▶ PROBLEM DETAILS
Reproduce the listing below exactly. Pictures do not belong in the copy.

Segment Open

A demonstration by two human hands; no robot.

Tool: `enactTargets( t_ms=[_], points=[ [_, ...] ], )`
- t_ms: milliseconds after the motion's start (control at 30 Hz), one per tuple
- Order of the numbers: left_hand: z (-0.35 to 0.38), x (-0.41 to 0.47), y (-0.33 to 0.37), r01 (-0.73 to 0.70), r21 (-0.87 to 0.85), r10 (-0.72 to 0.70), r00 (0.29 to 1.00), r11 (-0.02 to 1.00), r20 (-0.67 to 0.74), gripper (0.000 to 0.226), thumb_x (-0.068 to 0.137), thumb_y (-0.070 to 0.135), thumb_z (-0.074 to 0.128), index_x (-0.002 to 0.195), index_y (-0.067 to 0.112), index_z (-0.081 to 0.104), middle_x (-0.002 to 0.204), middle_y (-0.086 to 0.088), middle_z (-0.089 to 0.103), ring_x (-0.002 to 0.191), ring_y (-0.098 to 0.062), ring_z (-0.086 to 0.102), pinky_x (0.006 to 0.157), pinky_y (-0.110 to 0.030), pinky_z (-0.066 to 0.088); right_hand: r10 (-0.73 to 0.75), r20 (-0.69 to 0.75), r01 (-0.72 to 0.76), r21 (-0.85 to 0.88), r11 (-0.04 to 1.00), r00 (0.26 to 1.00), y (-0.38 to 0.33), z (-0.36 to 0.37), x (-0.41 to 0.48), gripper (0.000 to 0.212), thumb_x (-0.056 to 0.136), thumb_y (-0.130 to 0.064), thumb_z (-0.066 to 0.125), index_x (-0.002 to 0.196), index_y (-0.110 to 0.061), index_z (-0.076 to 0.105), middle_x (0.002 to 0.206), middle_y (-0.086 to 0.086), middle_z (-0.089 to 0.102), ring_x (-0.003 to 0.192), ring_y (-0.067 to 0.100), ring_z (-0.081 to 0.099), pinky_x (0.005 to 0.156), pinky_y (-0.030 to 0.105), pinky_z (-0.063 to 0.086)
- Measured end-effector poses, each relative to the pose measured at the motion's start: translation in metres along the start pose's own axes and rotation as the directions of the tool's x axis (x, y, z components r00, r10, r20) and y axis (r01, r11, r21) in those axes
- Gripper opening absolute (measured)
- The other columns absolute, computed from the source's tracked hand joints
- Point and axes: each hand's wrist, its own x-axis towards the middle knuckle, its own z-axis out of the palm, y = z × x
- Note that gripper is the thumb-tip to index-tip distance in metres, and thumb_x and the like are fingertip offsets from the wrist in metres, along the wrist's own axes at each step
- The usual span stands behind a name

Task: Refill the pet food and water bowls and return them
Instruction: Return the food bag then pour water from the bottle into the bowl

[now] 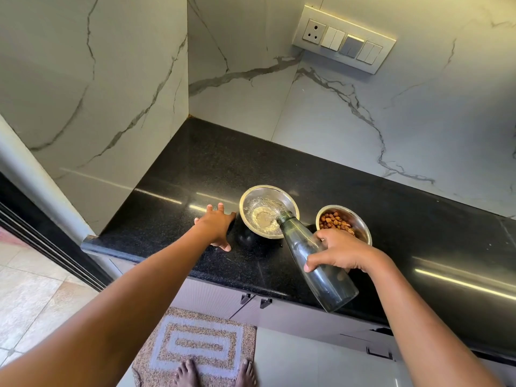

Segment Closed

▶ ANSWER SPACE
A demonstration by two human hands; no robot.

Tool: `enactTargets( t_ms=[_], points=[ [_, ...] ], )`
- t_ms: milliseconds after the motion's start (control at 30 Hz), one per tuple
- Order of the numbers: left_hand: z (-0.35 to 0.38), x (-0.41 to 0.47), y (-0.33 to 0.37), r01 (-0.73 to 0.70), r21 (-0.87 to 0.85), r10 (-0.72 to 0.70), r00 (0.29 to 1.00), r11 (-0.02 to 1.00), r20 (-0.67 to 0.74), gripper (0.000 to 0.226), thumb_x (-0.068 to 0.137), thumb_y (-0.070 to 0.135), thumb_z (-0.074 to 0.128), index_x (-0.002 to 0.195), index_y (-0.067 to 0.112), index_z (-0.081 to 0.104), middle_x (-0.002 to 0.204), middle_y (-0.086 to 0.088), middle_z (-0.089 to 0.103), ring_x (-0.002 to 0.191), ring_y (-0.098 to 0.062), ring_z (-0.086 to 0.102), pinky_x (0.006 to 0.157), pinky_y (-0.110 to 0.030), pinky_z (-0.066 to 0.088); right_hand: r10 (-0.73 to 0.75), r20 (-0.69 to 0.75), r01 (-0.72 to 0.76), r21 (-0.85 to 0.88), r11 (-0.04 to 1.00), r00 (0.26 to 1.00), y (-0.38 to 0.33), z (-0.36 to 0.37), x (-0.41 to 0.48), gripper (0.000 to 0.212), thumb_x (-0.056 to 0.136), thumb_y (-0.130 to 0.064), thumb_z (-0.066 to 0.125), index_x (-0.002 to 0.196), index_y (-0.110 to 0.061), index_z (-0.076 to 0.105), middle_x (0.002 to 0.206), middle_y (-0.086 to 0.086), middle_z (-0.089 to 0.102), ring_x (-0.003 to 0.192), ring_y (-0.067 to 0.100), ring_z (-0.081 to 0.099), pinky_x (0.005 to 0.156), pinky_y (-0.030 to 0.105), pinky_z (-0.063 to 0.086)
- Measured end-effector poses, each relative to the pose measured at the motion's start: translation in metres along the start pose's own axes and rotation as the directions of the tool's x axis (x, y, z components r00, r10, r20) and y axis (r01, r11, r21) in those axes
- Gripper opening absolute (measured)
- The other columns absolute, computed from the source's tracked hand joints
- Point and axes: each hand's wrist, its own x-axis towards the middle knuckle, its own z-axis out of the palm, y = z × x
- Note that gripper is the thumb-tip to index-tip distance in metres, and thumb_x and the like are fingertip offsets from the wrist in metres, along the wrist's own axes at each step
- The usual span stands behind a name

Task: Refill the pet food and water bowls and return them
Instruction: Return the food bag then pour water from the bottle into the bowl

[now] 

Nothing else goes with this output.